[Data items]
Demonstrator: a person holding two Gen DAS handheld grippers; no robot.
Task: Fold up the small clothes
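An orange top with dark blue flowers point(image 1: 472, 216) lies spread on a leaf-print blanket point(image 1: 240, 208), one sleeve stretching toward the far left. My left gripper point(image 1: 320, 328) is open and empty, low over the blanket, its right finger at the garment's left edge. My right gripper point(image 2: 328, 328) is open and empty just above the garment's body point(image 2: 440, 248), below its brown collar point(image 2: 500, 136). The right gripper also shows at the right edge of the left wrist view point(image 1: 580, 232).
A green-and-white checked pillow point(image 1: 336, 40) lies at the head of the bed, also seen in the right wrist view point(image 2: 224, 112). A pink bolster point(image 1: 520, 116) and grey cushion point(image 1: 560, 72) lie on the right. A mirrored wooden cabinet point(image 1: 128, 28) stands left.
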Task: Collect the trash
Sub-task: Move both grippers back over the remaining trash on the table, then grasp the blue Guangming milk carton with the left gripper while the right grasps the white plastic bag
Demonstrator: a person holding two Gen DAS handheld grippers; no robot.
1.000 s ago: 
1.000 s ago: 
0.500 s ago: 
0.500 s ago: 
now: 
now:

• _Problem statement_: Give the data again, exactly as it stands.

• _Reply to the exercise_:
Demonstrator: a person holding two Gen DAS handheld grippers; no robot.
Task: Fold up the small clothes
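An orange top with dark blue flowers point(image 1: 472, 216) lies spread on a leaf-print blanket point(image 1: 240, 208), one sleeve stretching toward the far left. My left gripper point(image 1: 320, 328) is open and empty, low over the blanket, its right finger at the garment's left edge. My right gripper point(image 2: 328, 328) is open and empty just above the garment's body point(image 2: 440, 248), below its brown collar point(image 2: 500, 136). The right gripper also shows at the right edge of the left wrist view point(image 1: 580, 232).
A green-and-white checked pillow point(image 1: 336, 40) lies at the head of the bed, also seen in the right wrist view point(image 2: 224, 112). A pink bolster point(image 1: 520, 116) and grey cushion point(image 1: 560, 72) lie on the right. A mirrored wooden cabinet point(image 1: 128, 28) stands left.
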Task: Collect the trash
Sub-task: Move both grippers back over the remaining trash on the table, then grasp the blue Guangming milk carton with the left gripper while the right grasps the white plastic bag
Demonstrator: a person holding two Gen DAS handheld grippers; no robot.
1.000 s ago: 
1.000 s ago: 
0.500 s ago: 
0.500 s ago: 
now: 
now:

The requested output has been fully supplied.